A inteligência artificial deixou de ser promessa para se tornar parte do dia a dia da medicina brasileira - e o mercado de saúde digital começa a se consolidar como um dos mais dinâmicos da economia. Startups, cooperativas médicas e o próprio poder público correm para ocupar esse novo território, em que algoritmos ajudam a prever doenças, reduzir custos e aumentar a segurança de pacientes. Mas o avanço traz dilemas: falta integração entre sistemas, a regulação ainda é incipiente e a proteção dos dados sensíveis impõe novos limites à inovação.
Um dos nomes mais antigos da transformação digital na área médica é a Anestech Innovation Rising, fundada em Florianópolis em 2012. O anestesista Diógenes Silva, CEO da empresa, fez parte da primeira geração de healthtechs do país. “A inovação em saúde exige suor. O anestesista é o médico que mais coleta dados dentro de um hospital, mas ainda usa papel e caneta. É preciso transformar essa informação em inteligência para melhorar desfechos e sustentabilidade econômica”, diz.
Com plataformas que registram e analisam dados de cirurgias em tempo real, a Anestech tornou-se referência em adoção digital na anestesiologia. O sistema consegue prever eventos críticos, como quedas de pressão arterial, com até 20 minutos de antecedência. “Uma pilha de dados conta uma história; uma pilha de histórias mostra o futuro”, resume Silva.
A empresa agora avança em modelos capazes de cruzar dados clínicos e genéticos para personalizar condutas - e reforça um ponto essencial: “A IA permite equilibrar qualidade assistencial e sustentabilidade. O desafio não é a regulação, é o financiamento. Ainda são os próprios médicos que pagam pelo software em muitos hospitais”.
No setor privado, a digitalização virou estratégia de negócio. A Unimed Porto Alegre, uma das maiores operadoras de saúde do país, investe em machine learning (aprendizado de máquina, na tradução literal) para cuidar de seus mais de 665 mil clientes. O superintendente-geral Marcelo Hartmann afirma que a tecnologia já está integrada a diferentes etapas do cuidado.

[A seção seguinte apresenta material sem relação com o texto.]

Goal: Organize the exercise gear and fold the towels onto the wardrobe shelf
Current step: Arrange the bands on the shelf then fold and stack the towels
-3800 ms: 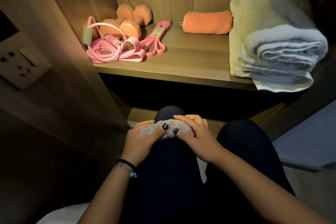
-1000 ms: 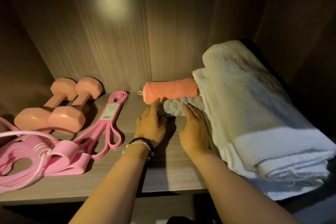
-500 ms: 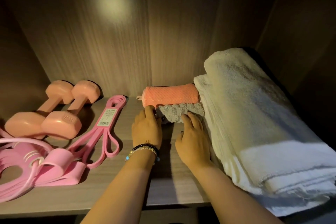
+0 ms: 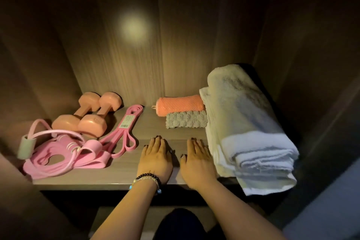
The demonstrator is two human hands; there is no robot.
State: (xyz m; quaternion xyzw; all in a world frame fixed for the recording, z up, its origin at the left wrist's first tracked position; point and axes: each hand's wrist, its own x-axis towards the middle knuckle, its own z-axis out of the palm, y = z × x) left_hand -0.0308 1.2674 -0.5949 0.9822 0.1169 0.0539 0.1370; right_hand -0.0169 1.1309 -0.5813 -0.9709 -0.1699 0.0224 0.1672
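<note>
From my head cam: both my left hand (image 4: 155,159) and right hand (image 4: 196,160) lay flat, fingers straight, holding nothing on the shelf (image 4: 81,178). The grey towel (image 4: 186,122) sat folded just ahead, touching the orange towel (image 4: 180,105), beside the big white towel (image 4: 245,126).

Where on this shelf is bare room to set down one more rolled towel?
Bare shelf lies between the pink resistance band and grey towel, running forward to the left hand and right hand. The left end around the dumbbells is crowded.
</note>
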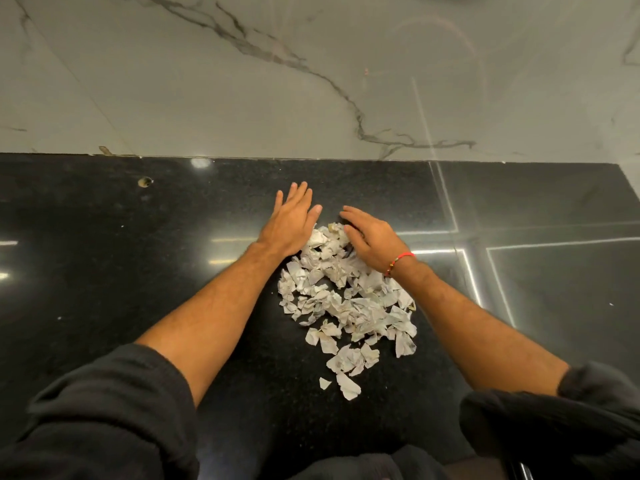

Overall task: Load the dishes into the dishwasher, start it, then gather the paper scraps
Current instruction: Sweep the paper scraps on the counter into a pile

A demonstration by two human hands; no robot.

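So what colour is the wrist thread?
Red, on the right wrist thread; head view.

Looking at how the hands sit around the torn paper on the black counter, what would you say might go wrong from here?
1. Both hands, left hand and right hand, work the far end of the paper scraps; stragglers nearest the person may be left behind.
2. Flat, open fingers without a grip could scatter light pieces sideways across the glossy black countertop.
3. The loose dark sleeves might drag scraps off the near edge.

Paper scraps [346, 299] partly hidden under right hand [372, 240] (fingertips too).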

“O programa Viver Bem Juntos usa algoritmos que analisam o perfil e os hábitos de vida do cliente para criar trilhas de cuidado personalizadas. Também desenvolvemos 28 modelos preditivos que avaliam custo e risco assistencial, com assertividade entre 75% e 95%”, diz.

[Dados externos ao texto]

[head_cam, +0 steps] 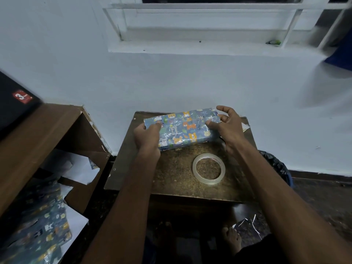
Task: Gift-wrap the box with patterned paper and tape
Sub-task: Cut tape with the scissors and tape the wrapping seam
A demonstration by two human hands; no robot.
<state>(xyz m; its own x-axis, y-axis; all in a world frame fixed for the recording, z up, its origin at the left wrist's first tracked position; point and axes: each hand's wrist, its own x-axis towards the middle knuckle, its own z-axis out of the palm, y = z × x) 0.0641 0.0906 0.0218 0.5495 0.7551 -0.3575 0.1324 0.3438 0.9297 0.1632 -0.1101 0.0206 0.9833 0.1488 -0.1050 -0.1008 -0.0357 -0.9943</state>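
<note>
Your wrapped box [182,129] sits in the middle of the frame, at the far end of the small dark brown table [171,180], close to the pale blue wall [190,82]. It is fully covered in blue patterned paper printed with cartoon animals, and the glossy surface catches the light.

Your left hand [147,139] grips the box's left end: the thumb lies on the top face and the fingers curl around the edge, out of sight beneath it. Your right hand [227,123] is at the box's right end. Its thumb presses on the top face near the corner, while the other fingers are spread and loosely curved above the end of the box; you cannot tell whether they touch the paper.

The roll of clear tape [209,169] lies flat on the table below the box in the frame, right of centre, between your two forearms and apart from the box.

At the left of the frame stands a brown wooden shelf unit [38,134], and more of the same patterned paper [38,225] lies in the lower left corner. A white window frame [209,25] runs across the top.
</note>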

Essas ferramentas, segundo ele, ajudam a antecipar doenças crônicas e direcionar ações preventivas, reduzindo hospitalizações. A cooperativa ainda aplica IA em canais de atendimento, como chatbots e triagens digitais, além de processos administrativos.
O maior entrave, segundo Hartmann, é a integração de dados. “As informações ainda estão muito fragmentadas entre operadoras e hospitais. Para a IA gerar valor real, é preciso interoperabilidade e governança. E isso precisa acontecer com ética, privacidade e visão de longo prazo”, analisa.

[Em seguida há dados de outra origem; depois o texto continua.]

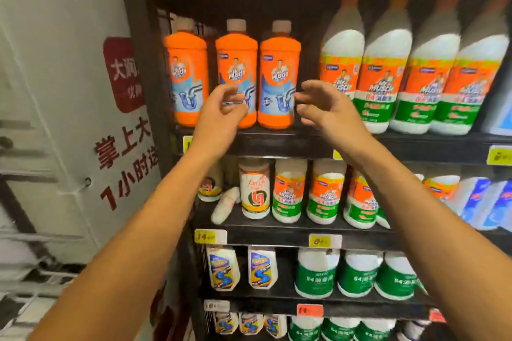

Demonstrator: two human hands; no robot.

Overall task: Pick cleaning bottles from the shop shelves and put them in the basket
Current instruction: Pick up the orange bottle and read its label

O poder público também avança no tema. A Secretaria de Planejamento, Governança e Gestão do Rio Grande do Sul (SPGG-RS) tem conduzido uma política de transformação digital que usa IA para aproximar o Estado dos cidadãos. A plataforma Meu rs.gov.br personaliza serviços com base no perfil do usuário, e a assistente virtual GurIA orienta sobre vacinação, prevenção e acesso a políticas de saúde. “Vivemos a era pós-digital, em que decisões e automações ocorrem em tempo real. A base é a governança de dados e o uso ético das informações”, afirma a SPGG, em nota.
O Estado prepara também a Plataforma Estadual de Dados, que integra fontes antes dispersas, criando um ambiente único para o desenvolvimento de soluções baseadas em IA. “Nosso objetivo é garantir que nenhuma recomendação apoiada por tecnologia afaste a responsabilidade humana”, destaca a secretaria.
O pano de fundo é um mercado em expansão. Segundo a Distrito Healthtech Report, o Brasil tem mais de 1.200 startups de tecnologia em saúde (as healthtechs), e cerca de um terço delas já utiliza IA em algum nível. A digitalização hospitalar cresce, impulsionada por grandes grupos privados, cooperativas e programas públicos de regulação inteligente. Mas o ritmo ainda é desigual: a burocracia, a escassez de investimentos e a falta de interoperabilidade entre plataformas travam o avanço em larga escala.
O consenso entre gestores e empreendedores é que o próximo salto depende menos da tecnologia e mais de infraestrutura e cultura. “A saúde é o setor mais atrasado em maturidade digital no Brasil. Exige validações, certificações e alto custo de entrada, mas o movimento é irreversível”, conclui Silva, da Anestech.